With transparency in coverage guidelines, we can now see negotiated prices through machine readable files that show what carriers are paying providers, not just the discounts they report. This shift represents a meaningful step forward in understanding healthcare costs.

However, transparency data on its own doesn't automatically lead to better decisions. In practice, the data is messy, inconsistent and easy to misuse. We use experience, context and discipline to make sure transparency data is used responsibly — combining it with trusted tools and methods to better understand true carrier cost performance.
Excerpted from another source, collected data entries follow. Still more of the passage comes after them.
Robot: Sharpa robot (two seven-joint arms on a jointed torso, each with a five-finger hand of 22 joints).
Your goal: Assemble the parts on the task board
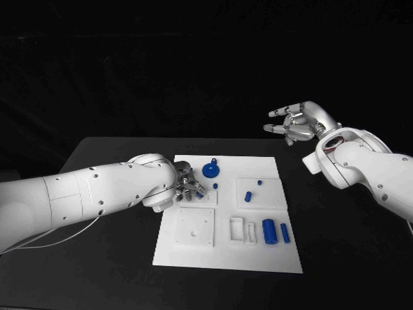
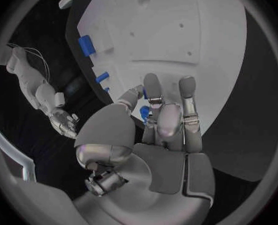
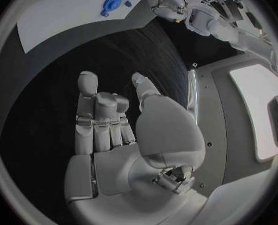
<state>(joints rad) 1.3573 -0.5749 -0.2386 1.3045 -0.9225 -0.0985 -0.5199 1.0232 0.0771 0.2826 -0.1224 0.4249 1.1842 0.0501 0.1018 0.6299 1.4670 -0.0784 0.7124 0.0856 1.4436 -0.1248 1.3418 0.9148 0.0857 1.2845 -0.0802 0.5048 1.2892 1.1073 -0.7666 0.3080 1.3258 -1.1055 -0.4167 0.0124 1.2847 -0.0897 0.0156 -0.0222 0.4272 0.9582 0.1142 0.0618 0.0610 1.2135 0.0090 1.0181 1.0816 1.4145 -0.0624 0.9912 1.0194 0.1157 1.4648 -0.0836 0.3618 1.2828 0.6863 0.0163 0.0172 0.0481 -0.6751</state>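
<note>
left hand [image 1: 186,188] is lowered onto the task board [image 1: 262,258], fingers closed on a small blue part [image 2: 144,113] | right hand [image 1: 299,123] is held empty, fingers apart, beyond the board's far right corner

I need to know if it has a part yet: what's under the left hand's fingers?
Under the left hand, a small blue part shows between the fingers, over the task board. The fingers cover most of it, so its shape is unclear.
</note>
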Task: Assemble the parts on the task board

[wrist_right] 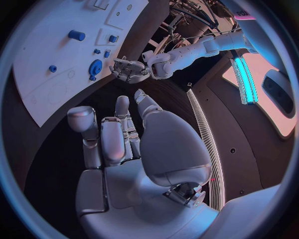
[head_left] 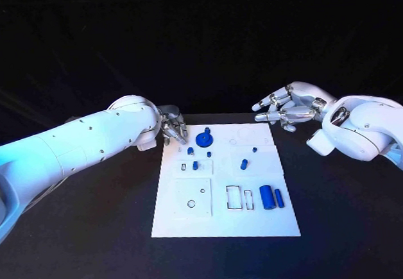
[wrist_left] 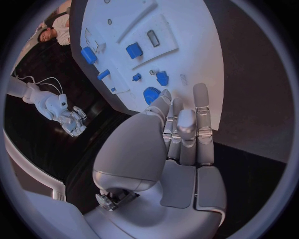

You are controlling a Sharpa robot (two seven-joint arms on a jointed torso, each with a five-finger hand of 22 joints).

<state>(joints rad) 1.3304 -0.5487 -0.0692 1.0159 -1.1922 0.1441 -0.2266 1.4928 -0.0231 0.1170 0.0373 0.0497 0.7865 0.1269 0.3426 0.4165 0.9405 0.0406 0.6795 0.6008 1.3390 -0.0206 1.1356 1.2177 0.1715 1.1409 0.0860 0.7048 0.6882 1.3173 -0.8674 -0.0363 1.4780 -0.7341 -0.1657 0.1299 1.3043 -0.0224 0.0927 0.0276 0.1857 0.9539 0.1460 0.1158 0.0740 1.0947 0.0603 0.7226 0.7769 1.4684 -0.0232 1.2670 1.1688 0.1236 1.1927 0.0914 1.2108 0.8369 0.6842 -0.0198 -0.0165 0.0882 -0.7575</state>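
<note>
My left hand [head_left: 170,128] hovers at the far left corner of the white rectangular task board [head_left: 184,218], fingers straight, close together and empty (my forearm hides its palm from the head camera). My right hand [head_left: 290,106] hangs off the far right corner, fingers loosely apart, holding nothing. The small blue plastic parts [head_left: 272,198] lie scattered on the board, and the toothed blue round gear [wrist_left: 151,94] shows its teeth clearly from my left wrist.

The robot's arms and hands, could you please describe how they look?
Both arms are glossy white rounded shells with small dark dots. The left robot hand and right robot hand are silver metal, with segmented fingers and smooth grey palm pads. A thin cable trails by the right arm.
</note>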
What transparency data solves

Historically, medical carrier evaluation relied heavily on carrier-reported discounts, Uniform Data System benchmarks and data that often lagged the market by several years. While this approach provided directional insight, it left important gaps — particularly when carrier behavior, pricing strategies, or network dynamics shifted faster than the data could reflect.
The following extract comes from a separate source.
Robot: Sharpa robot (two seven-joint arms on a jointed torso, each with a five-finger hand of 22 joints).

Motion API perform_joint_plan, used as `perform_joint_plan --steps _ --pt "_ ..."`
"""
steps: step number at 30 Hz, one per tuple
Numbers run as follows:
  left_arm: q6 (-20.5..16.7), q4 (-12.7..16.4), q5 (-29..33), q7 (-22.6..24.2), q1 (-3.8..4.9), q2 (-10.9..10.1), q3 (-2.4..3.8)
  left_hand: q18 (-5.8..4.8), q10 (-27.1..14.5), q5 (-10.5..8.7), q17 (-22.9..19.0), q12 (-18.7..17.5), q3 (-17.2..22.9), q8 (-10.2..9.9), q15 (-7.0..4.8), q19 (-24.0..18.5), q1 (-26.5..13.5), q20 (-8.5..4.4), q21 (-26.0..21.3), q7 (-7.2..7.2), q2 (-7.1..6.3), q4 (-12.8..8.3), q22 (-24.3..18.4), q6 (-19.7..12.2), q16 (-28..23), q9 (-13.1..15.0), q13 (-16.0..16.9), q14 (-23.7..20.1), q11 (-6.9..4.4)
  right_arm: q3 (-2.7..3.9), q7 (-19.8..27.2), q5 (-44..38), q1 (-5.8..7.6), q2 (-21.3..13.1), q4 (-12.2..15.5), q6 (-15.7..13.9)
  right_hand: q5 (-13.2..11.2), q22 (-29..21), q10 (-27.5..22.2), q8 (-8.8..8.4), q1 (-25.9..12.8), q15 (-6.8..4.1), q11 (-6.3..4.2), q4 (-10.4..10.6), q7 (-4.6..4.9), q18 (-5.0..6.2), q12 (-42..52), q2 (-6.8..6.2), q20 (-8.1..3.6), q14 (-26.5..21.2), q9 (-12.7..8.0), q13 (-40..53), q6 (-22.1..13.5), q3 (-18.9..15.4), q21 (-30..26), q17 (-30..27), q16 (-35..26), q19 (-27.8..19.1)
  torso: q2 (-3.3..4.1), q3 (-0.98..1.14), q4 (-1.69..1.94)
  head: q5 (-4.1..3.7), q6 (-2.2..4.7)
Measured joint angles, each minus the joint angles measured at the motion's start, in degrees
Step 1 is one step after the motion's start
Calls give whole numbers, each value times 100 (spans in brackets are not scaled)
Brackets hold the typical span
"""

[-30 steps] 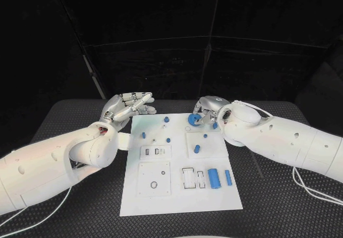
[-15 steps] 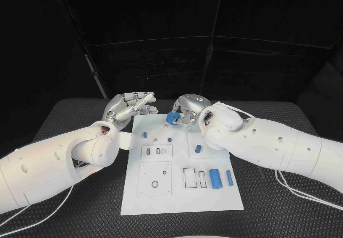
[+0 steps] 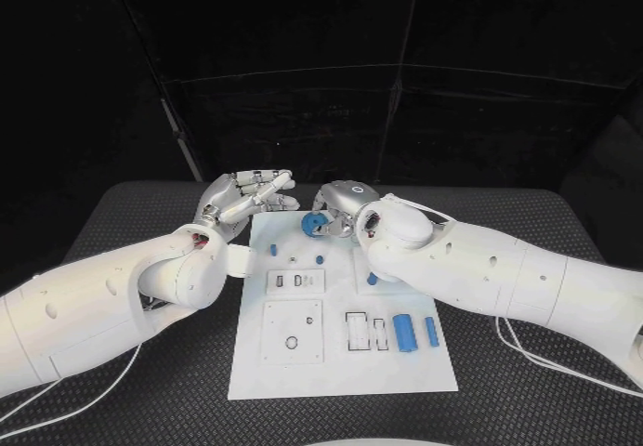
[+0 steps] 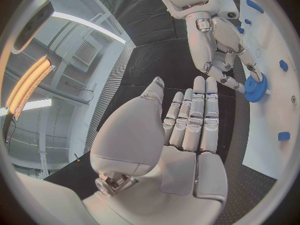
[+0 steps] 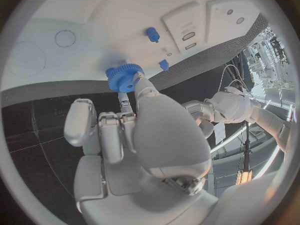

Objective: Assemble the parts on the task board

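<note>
Gear (image 3: 316, 222) pinched in right hand (image 3: 338, 208) fingertips, over board (image 3: 402, 372) far edge, at 12 o'clock from board centre. Right hand nearer; gear sits at 9 o'clock from its palm. Left hand (image 3: 244, 197) at 9 o'clock of gear, off board's far-left corner, fingers straight and close together, holding nothing. Judgement: next, lower gear onto its seat.

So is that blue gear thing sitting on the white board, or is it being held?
Held. The right hand pinches the blue gear at its fingertips, over the far end of the task board; whether it touches the board cannot be told.
</note>
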Motion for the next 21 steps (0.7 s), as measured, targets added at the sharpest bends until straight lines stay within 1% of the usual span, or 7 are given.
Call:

Transparency data helps close some of those gaps by revealing unit prices — the allowed amounts carriers have negotiated with providers — and by removing carrier control over how those prices are reported. That alone is a significant development.

Simultaneously, transparency data isn't clean or consistent enough to stand on its own. Rates are reported differently by carrier, carve outs and missing data are common and outliers can distort results. Without careful normalization and market context, it’s easy to draw the wrong conclusions. That’s why we intentionally treat transparency data as an enhancement, not a replacement, for proven evaluation approaches.
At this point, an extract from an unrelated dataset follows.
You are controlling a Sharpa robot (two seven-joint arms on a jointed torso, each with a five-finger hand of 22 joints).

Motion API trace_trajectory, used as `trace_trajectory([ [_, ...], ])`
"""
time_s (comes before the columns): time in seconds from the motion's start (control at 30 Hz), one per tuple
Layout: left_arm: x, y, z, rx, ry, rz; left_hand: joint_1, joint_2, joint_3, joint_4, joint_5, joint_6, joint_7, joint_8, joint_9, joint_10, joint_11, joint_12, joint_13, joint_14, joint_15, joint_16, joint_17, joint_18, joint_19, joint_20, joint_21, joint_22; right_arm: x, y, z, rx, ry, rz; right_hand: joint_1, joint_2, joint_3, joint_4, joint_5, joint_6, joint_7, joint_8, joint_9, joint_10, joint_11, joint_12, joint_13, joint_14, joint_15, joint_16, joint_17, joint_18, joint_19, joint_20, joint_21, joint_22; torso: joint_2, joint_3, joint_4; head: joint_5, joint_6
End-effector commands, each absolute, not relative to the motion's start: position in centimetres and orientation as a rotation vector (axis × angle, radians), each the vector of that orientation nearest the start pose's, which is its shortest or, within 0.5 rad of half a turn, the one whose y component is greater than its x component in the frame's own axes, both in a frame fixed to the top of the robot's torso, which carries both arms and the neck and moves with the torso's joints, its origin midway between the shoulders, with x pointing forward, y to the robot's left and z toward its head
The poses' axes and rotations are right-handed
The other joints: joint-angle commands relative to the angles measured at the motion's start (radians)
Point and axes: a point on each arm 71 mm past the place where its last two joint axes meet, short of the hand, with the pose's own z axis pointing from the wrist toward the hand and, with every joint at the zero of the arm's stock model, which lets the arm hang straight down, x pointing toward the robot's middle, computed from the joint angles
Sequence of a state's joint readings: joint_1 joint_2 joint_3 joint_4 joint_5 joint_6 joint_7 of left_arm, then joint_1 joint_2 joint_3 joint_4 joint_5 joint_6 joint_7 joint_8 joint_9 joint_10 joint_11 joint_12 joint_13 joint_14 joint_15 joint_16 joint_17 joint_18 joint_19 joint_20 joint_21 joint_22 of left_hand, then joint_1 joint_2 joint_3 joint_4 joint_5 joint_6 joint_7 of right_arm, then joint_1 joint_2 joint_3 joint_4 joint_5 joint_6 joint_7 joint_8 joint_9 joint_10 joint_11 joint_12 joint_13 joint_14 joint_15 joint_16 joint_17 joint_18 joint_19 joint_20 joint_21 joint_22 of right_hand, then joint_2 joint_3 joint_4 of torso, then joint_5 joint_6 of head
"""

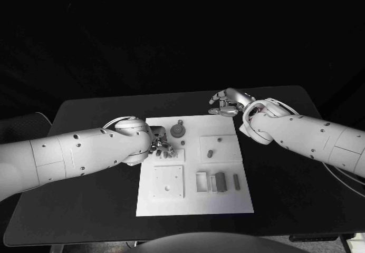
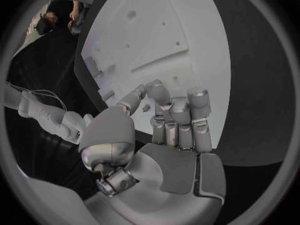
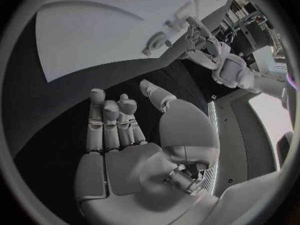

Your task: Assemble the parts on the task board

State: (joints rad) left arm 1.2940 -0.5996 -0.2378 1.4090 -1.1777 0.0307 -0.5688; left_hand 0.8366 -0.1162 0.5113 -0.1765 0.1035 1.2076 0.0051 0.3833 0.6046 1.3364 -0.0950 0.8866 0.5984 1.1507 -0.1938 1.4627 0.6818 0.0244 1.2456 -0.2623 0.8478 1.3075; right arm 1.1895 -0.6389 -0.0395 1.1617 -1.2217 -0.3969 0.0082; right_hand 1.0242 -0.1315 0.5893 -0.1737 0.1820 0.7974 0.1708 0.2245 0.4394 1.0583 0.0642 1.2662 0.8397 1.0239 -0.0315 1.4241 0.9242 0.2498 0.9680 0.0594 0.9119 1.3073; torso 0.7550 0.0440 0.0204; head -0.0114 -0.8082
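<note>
The white task board [image 1: 228, 203] lies in the middle of the black table. Grey parts sit on it: a round toothed piece [image 1: 178, 130] at the far end, a short peg [image 1: 210, 153] in a raised square, a dark block [image 1: 220, 181] and a thin peg [image 1: 237, 181] toward the near right. My left hand [image 1: 160, 146] hovers over the board's left edge, fingers apart and nothing in the palm [image 2: 178, 160]. A small grey part [image 2: 145, 107] lies on the board close to its thumb. My right hand [image 1: 227, 103] hangs over the table just beyond the board's far right corner, empty [image 3: 119, 135].
A square white plate [image 1: 169, 182] and a white frame [image 1: 201, 182] occupy the board's near half. Bare black table [image 1: 296, 195] surrounds the board. My right forearm [image 1: 304, 134] crosses the table's right side, and my left forearm [image 1: 76, 153] covers its left side.
</note>
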Motion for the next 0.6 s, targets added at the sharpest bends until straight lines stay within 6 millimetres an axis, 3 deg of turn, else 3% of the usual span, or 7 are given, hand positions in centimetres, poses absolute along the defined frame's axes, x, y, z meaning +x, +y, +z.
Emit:
trace_trajectory([
  [0.03,48.4,13.74,-24.8,0.062,2.286,-0.29,-0.011,0.001,0.0,0.009,-0.004,0.006,0.002,0.006,-0.001,0.004,-0.006,0.007,-0.001,-0.003,-0.007,0.006,-0.001,0.041,0.001,-0.001,0.0,0.013,54.58,-20.36,-20.69,0.089,1.632,0.681,-0.012,-0.001,0.0,0.006,0.003,0.0,0.009,0.006,-0.001,-0.006,0.002,0.006,-0.001,-0.003,-0.007,0.006,-0.002,0.012,-0.005,-0.002,-0.003,0.008,0.0,0.0002,-0.0001,0.0,-0.001],
  [0.53,48.59,14.12,-24.82,0.049,2.281,-0.282,-0.032,-0.002,-0.004,0.032,-0.008,0.005,0.001,0.006,-0.002,0.003,-0.006,0.008,-0.002,-0.003,-0.008,0.006,-0.001,0.042,0.0,-0.001,0.0,0.013,54.59,-20.4,-20.7,0.09,1.631,0.68,-0.013,-0.001,0.0,0.007,0.003,0.0,0.009,0.006,-0.002,-0.006,0.002,0.006,-0.002,-0.003,-0.007,0.006,-0.002,0.012,-0.005,-0.002,-0.003,0.008,0.0,0.0,-0.0001,0.001,0.001],
  [0.57,48.6,14.09,-24.81,0.048,2.279,-0.284,-0.037,-0.006,-0.004,0.037,-0.012,0.005,0.001,0.007,-0.002,0.003,-0.006,0.008,-0.002,-0.003,-0.009,0.006,-0.001,0.043,0.0,-0.001,-0.001,0.013,54.58,-20.4,-20.71,0.09,1.631,0.68,-0.013,-0.001,0.0,0.007,0.003,0.0,0.009,0.006,-0.002,-0.006,0.002,0.006,-0.002,-0.003,-0.007,0.006,-0.002,0.012,-0.005,-0.002,-0.003,0.008,0.0,-0.0001,-0.0004,0.001,0.001],
  [0.6,48.6,14.07,-24.8,0.048,2.279,-0.285,-0.043,-0.009,-0.005,0.046,-0.038,0.005,0.0,0.007,-0.003,0.003,-0.006,0.008,-0.003,-0.003,-0.009,0.006,-0.002,0.044,0.0,-0.002,-0.001,0.013,54.59,-20.41,-20.71,0.09,1.631,0.68,-0.013,-0.001,0.0,0.007,0.004,0.0,0.009,0.006,-0.002,-0.006,0.002,0.006,-0.002,-0.003,-0.007,0.006,-0.002,0.012,-0.005,-0.002,-0.003,0.008,0.0,0.0,-0.0005,0.001,0.001],
])
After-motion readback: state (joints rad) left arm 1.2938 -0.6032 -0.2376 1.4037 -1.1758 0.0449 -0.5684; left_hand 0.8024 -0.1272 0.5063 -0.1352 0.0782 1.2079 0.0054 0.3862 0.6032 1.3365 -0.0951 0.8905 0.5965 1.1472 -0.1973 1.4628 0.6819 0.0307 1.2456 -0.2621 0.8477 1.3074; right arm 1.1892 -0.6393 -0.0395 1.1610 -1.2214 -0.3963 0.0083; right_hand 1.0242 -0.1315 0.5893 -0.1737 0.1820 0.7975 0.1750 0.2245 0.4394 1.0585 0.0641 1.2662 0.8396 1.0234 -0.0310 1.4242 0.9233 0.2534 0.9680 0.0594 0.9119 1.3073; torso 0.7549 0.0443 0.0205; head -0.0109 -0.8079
Moving from discounts to unit cost transparency: NetRPM+

One of the most practical ways transparency data improves our work is through NetRPM+.

Traditional NetRPM relies on carrier reported discounts and standardized assumptions to compare relative cost. NetRPM+ builds on that foundation by incorporating allowed cost relativity from transparency data. Instead of asking which carrier reports the best discount, we can now assess how actual unit prices compare today, by market and by network.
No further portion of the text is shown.